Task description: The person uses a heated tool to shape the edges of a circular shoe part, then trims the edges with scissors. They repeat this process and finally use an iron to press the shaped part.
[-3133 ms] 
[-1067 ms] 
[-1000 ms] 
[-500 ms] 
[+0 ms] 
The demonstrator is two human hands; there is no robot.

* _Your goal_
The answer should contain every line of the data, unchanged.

* _Solution_
Task description: The person uses a heated tool to shape the edges of a circular shoe part, then trims the edges with scissors. They repeat this process and finally use an iron to press the shaped part.
[-3133 ms] 
[-1067 ms] 
[-1000 ms] 
[-500 ms] 
[+0 ms] 
The demonstrator is two human hands; there is no robot.

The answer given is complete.